Records from a collection:
Segment Open

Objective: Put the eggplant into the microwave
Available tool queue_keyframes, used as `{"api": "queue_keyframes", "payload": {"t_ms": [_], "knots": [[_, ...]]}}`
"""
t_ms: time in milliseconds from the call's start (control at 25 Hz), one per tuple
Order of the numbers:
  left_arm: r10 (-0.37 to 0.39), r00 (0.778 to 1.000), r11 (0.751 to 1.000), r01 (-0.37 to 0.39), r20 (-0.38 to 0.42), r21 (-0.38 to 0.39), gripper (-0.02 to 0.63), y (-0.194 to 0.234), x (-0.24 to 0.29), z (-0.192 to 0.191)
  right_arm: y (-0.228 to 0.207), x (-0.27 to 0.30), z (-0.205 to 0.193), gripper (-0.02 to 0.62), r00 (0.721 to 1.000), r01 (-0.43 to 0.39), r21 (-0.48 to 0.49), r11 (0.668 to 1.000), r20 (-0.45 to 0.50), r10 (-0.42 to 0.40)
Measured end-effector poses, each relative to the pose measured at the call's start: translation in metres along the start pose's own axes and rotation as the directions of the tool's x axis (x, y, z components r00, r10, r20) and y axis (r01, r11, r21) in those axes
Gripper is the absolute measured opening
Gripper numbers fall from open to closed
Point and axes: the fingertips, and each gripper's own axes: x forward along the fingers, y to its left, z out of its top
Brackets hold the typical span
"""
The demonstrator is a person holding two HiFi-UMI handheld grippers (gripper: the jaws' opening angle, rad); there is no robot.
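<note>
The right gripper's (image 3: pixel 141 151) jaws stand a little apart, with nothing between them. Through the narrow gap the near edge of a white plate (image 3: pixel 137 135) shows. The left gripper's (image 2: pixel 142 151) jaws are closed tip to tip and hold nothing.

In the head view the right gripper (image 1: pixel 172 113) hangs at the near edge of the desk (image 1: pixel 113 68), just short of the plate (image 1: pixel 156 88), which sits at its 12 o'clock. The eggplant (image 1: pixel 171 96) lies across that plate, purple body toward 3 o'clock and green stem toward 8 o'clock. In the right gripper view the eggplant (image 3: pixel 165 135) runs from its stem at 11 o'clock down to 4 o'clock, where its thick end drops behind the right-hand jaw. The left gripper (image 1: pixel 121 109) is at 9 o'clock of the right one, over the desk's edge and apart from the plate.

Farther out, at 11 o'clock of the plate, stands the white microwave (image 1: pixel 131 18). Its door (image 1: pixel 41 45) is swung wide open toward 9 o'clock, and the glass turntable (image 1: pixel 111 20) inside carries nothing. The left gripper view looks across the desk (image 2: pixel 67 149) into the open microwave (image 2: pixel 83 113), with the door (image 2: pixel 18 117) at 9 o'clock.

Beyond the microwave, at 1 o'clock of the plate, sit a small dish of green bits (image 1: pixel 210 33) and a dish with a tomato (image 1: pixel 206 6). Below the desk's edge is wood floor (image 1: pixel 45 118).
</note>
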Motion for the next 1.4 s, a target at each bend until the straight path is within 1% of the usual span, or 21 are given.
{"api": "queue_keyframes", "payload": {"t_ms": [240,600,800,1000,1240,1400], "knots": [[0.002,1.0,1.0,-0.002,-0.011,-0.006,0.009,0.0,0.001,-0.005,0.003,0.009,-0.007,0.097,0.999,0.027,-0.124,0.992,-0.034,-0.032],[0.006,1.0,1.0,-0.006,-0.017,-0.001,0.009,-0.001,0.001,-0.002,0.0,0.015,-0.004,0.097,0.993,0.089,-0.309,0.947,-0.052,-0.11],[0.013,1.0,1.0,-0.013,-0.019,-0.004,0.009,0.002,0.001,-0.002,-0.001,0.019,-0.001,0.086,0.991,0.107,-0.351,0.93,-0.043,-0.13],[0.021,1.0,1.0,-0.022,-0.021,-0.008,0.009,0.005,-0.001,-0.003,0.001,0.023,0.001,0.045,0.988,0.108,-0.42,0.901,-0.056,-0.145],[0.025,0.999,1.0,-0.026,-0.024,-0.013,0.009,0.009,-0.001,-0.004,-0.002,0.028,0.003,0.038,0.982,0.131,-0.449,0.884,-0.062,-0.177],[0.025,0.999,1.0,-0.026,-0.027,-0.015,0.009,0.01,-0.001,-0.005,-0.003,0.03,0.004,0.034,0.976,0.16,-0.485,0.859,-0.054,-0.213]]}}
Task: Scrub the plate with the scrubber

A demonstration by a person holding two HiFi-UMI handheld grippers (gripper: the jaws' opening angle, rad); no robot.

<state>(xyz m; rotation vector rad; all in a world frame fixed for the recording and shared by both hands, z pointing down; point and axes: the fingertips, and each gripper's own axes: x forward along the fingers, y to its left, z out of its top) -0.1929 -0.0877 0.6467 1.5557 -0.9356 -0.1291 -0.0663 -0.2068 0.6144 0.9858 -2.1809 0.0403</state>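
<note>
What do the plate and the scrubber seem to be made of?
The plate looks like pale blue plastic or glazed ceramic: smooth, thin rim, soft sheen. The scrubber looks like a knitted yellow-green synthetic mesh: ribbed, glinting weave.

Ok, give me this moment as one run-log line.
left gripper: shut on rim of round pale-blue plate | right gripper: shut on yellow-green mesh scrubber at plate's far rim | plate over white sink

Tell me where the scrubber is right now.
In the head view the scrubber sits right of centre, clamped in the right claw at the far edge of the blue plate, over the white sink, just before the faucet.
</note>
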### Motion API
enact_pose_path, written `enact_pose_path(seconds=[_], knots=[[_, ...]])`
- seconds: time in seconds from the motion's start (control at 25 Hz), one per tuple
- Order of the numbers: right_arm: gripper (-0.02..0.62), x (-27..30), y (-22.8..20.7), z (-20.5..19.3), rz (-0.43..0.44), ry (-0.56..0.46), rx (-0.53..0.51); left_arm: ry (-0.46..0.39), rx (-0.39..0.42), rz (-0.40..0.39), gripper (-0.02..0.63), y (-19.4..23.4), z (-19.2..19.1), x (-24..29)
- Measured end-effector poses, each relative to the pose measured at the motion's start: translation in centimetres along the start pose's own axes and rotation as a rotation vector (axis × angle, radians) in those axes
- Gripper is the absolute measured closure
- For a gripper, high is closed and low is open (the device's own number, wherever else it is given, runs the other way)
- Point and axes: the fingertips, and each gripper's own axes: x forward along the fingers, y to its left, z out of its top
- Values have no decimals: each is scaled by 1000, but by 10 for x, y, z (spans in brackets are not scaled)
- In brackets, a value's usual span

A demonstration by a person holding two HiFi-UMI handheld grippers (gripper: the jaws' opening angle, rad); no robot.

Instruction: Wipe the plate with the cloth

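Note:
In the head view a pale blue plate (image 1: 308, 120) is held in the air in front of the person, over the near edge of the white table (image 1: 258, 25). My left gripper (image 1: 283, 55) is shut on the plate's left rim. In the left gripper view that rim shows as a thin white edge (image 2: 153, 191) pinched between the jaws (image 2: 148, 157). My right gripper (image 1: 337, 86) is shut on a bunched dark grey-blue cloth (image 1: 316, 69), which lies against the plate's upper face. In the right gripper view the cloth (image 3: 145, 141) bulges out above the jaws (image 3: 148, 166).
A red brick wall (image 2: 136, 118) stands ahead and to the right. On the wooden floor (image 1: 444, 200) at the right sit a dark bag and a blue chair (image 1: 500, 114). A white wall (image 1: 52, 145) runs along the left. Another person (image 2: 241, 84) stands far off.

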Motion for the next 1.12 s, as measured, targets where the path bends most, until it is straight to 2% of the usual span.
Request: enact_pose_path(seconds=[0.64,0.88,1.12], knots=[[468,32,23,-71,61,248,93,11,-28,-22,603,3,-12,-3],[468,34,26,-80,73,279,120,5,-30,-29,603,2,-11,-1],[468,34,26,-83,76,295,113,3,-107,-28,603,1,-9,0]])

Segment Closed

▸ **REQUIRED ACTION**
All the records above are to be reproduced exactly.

▸ **RESPONSE TO THE TASK**
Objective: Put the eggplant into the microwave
Available tool queue_keyframes, used as `{"api": "queue_keyframes", "payload": {"t_ms": [_], "knots": [[_, ...]]}}`
"""
t_ms: time in milliseconds from the call's start (control at 25 Hz), one per tuple
Order of the numbers:
  left_arm: r10 (-0.37 to 0.39), r00 (0.778 to 1.000), r11 (0.751 to 1.000), r01 (-0.37 to 0.39), r20 (-0.38 to 0.42), r21 (-0.38 to 0.39), gripper (-0.02 to 0.63), y (-0.194 to 0.234), x (-0.24 to 0.29), z (-0.192 to 0.191)
  right_arm: y (-0.228 to 0.207), x (-0.27 to 0.30), z (-0.205 to 0.193), gripper (-0.02 to 0.62), r00 (0.721 to 1.000), r01 (-0.43 to 0.39), r21 (-0.48 to 0.49), r11 (0.668 to 1.000), r20 (-0.45 to 0.50), r10 (-0.42 to 0.40)
Measured end-effector poses, each relative to the pose measured at the call's start: translation in metres along the start pose's own axes and rotation as the directions of the tool's x axis (x, y, z components r00, r10, r20) and y axis (r01, r11, r21) in those axes
Gripper is the absolute measured opening
Gripper numbers fall from open to closed
Point and axes: the fingertips, and each gripper's own axes: x forward along the fingers, y to its left, z out of its top
Brackets hold the typical span
"""
The demonstrator is a person holding two HiFi-UMI handheld grippers (gripper: the jaws' opening angle, rad); there is no robot.
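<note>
The right gripper's (image 3: pixel 141 151) jaws stand a little apart, with nothing between them. Through the narrow gap the near edge of a white plate (image 3: pixel 137 135) shows. The left gripper's (image 2: pixel 142 151) jaws are closed tip to tip and hold nothing.

In the head view the right gripper (image 1: pixel 172 113) hangs at the near edge of the desk (image 1: pixel 113 68), just short of the plate (image 1: pixel 156 88), which sits at its 12 o'clock. The eggplant (image 1: pixel 171 96) lies across that plate, purple body toward 3 o'clock and green stem toward 8 o'clock. In the right gripper view the eggplant (image 3: pixel 165 135) runs from its stem at 11 o'clock down to 4 o'clock, where its thick end drops behind the right-hand jaw. The left gripper (image 1: pixel 121 109) is at 9 o'clock of the right one, over the desk's edge and apart from the plate.

Farther out, at 11 o'clock of the plate, stands the white microwave (image 1: pixel 131 18). Its door (image 1: pixel 41 45) is swung wide open toward 9 o'clock, and the glass turntable (image 1: pixel 111 20) inside carries nothing. The left gripper view looks across the desk (image 2: pixel 67 149) into the open microwave (image 2: pixel 83 113), with the door (image 2: pixel 18 117) at 9 o'clock.

Beyond the microwave, at 1 o'clock of the plate, sit a small dish of green bits (image 1: pixel 210 33) and a dish with a tomato (image 1: pixel 206 6). Below the desk's edge is wood floor (image 1: pixel 45 118).
</note>
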Motion for the next 1.4 s, a target at each bend until the straight path is within 1% of the usual span, or 21 are given.
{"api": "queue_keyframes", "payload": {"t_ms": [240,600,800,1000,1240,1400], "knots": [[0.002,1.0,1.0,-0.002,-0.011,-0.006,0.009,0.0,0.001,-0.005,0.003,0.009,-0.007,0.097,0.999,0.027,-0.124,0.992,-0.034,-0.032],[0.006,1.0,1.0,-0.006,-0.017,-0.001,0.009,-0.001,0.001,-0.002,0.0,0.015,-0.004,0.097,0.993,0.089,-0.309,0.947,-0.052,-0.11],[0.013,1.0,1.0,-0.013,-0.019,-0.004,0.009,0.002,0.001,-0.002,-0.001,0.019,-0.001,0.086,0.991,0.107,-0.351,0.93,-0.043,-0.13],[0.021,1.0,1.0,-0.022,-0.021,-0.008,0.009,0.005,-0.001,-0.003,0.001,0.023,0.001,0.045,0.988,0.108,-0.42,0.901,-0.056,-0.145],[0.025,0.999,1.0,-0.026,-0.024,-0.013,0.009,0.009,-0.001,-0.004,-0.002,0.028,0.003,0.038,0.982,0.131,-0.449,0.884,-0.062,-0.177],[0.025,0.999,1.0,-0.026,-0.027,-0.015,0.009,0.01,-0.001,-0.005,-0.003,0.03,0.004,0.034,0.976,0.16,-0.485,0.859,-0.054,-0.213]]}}
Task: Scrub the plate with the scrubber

A demonstration by a person holding two HiFi-UMI handheld grippers (gripper: the jaws' opening angle, rad); no robot.

<state>(xyz m; rotation vector rad; all in a world frame fixed for the recording and shared by both hands, z pointing down; point and axes: the fingertips, and each gripper's own axes: x forward along the fingers, y to its left, z out of its top) -0.1929 -0.0877 0.6467 1.5557 -0.9356 -0.1291 -0.0663 -0.2068 0.6144 0.9858 -2.1809 0.0403</state>
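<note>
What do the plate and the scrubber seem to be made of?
The plate looks like pale blue plastic or glazed ceramic: smooth, thin rim, soft sheen. The scrubber looks like a knitted yellow-green synthetic mesh: ribbed, glinting weave.

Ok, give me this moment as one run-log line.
left gripper: shut on rim of round pale-blue plate | right gripper: shut on yellow-green mesh scrubber at plate's far rim | plate over white sink

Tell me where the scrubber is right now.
In the head view the scrubber sits right of centre, clamped in the right claw at the far edge of the blue plate, over the white sink, just before the faucet.
</note>
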### Motion API
enact_pose_path, written `enact_pose_path(seconds=[_], knots=[[_, ...]])`
- seconds: time in seconds from the motion's start (control at 25 Hz), one per tuple
- Order of the numbers: right_arm: gripper (-0.02..0.62), x (-27..30), y (-22.8..20.7), z (-20.5..19.3), rz (-0.43..0.44), ry (-0.56..0.46), rx (-0.53..0.51); left_arm: ry (-0.46..0.39), rx (-0.39..0.42), rz (-0.40..0.39), gripper (-0.02..0.63), y (-19.4..23.4), z (-19.2..19.1), x (-24..29)
- Measured end-effector poses, each relative to the pose measured at the motion's start: translation in centimetres along the start pose's own axes and rotation as a rotation vector (axis × angle, radians) in those axes
- Gripper is the absolute measured closure
- For a gripper, high is closed and low is open (the device's own number, wherever else it is given, runs the other way)
- Point and axes: the fingertips, and each gripper's own axes: x forward along the fingers, y to its left, z out of its top
- Values have no decimals: each is scaled by 1000, but by 10 for x, y, z (spans in brackets are not scaled)
- In brackets, a value's usual span

A demonstration by a person holding two HiFi-UMI handheld grippers (gripper: the jaws' opening angle, rad); no robot.

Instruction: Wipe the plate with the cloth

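Note:
In the head view a pale blue plate (image 1: 308, 120) is held in the air in front of the person, over the near edge of the white table (image 1: 258, 25). My left gripper (image 1: 283, 55) is shut on the plate's left rim. In the left gripper view that rim shows as a thin white edge (image 2: 153, 191) pinched between the jaws (image 2: 148, 157). My right gripper (image 1: 337, 86) is shut on a bunched dark grey-blue cloth (image 1: 316, 69), which lies against the plate's upper face. In the right gripper view the cloth (image 3: 145, 141) bulges out above the jaws (image 3: 148, 166).
A red brick wall (image 2: 136, 118) stands ahead and to the right. On the wooden floor (image 1: 444, 200) at the right sit a dark bag and a blue chair (image 1: 500, 114). A white wall (image 1: 52, 145) runs along the left. Another person (image 2: 241, 84) stands far off.
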
Motion for the next 1.12 s, as measured, targets where the path bends most, until it is straight to 2% of the usual span.
Request: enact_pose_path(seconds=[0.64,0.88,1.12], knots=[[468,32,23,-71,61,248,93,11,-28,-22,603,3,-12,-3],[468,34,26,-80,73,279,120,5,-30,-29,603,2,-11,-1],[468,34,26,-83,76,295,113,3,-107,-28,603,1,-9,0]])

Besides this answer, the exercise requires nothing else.